Range to output from the entries below: the line containing "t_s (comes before" through the line containing "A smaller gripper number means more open". Set it down exactly, ends included, nothing else.

**** Extracted information ****

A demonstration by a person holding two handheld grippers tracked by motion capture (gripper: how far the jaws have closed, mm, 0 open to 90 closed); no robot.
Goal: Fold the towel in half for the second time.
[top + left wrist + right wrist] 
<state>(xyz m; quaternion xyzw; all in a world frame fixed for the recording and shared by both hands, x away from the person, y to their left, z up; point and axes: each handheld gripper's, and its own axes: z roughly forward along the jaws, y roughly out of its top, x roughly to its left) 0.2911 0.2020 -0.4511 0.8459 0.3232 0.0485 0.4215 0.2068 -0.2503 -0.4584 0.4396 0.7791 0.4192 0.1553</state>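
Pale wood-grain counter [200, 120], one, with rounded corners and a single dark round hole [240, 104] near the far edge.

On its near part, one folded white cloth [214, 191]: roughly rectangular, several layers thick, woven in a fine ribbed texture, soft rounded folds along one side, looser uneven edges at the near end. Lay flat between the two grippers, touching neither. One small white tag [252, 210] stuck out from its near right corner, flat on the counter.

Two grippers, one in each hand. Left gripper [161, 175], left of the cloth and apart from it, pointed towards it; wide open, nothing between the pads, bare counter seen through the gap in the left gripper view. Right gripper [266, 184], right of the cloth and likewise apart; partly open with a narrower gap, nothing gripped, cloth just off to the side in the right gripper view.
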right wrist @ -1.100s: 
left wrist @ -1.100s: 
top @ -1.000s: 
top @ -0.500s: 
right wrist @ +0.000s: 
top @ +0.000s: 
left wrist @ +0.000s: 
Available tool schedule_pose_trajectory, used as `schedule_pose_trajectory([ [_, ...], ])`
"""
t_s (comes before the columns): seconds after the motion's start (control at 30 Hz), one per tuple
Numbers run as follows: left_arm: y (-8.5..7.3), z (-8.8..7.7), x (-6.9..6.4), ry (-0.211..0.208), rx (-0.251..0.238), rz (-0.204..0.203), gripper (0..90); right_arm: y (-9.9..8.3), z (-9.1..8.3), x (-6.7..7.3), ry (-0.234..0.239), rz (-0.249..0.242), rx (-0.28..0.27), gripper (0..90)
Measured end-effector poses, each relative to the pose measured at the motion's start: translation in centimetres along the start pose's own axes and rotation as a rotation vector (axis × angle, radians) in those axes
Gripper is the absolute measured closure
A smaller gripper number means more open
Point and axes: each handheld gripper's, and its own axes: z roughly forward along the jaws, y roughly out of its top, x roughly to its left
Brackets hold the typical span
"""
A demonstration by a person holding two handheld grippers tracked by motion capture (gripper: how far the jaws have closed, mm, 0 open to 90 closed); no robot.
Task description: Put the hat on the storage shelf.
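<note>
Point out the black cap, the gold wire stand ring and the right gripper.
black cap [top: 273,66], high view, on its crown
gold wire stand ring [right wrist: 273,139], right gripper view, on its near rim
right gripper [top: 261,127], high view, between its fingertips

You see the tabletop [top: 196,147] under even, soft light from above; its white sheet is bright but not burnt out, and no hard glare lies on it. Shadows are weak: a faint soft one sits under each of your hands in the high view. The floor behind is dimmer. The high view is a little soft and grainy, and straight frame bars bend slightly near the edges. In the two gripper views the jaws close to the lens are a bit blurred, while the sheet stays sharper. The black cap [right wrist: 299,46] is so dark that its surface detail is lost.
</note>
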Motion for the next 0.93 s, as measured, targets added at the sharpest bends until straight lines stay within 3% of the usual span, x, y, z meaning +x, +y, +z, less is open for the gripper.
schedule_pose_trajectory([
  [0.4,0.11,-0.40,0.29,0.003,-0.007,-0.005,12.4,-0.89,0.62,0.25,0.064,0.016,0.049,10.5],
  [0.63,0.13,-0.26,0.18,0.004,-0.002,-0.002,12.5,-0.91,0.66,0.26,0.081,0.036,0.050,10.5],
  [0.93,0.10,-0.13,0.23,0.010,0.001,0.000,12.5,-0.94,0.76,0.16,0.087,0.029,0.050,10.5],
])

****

**Answer to this task:**
t_s (comes before the columns): seconds after the motion's start (control at 30 Hz), one per tuple
Numbers run as follows: left_arm: y (-8.5..7.3), z (-8.8..7.7), x (-6.9..6.4), ry (-0.211..0.208), rx (-0.251..0.238), rz (-0.204..0.203), gripper (0..90); right_arm: y (-9.9..8.3), z (-9.1..8.3), x (-6.7..7.3), ry (-0.234..0.239), rz (-0.249..0.242), rx (-0.28..0.27), gripper (0..90)
Measured end-effector poses, each relative to the pose measured at the motion's start: translation in centimetres along the start pose's own axes and rotation as a rotation vector (axis × angle, radians) in those axes
Gripper is the absolute measured closure
A smaller gripper number means more open

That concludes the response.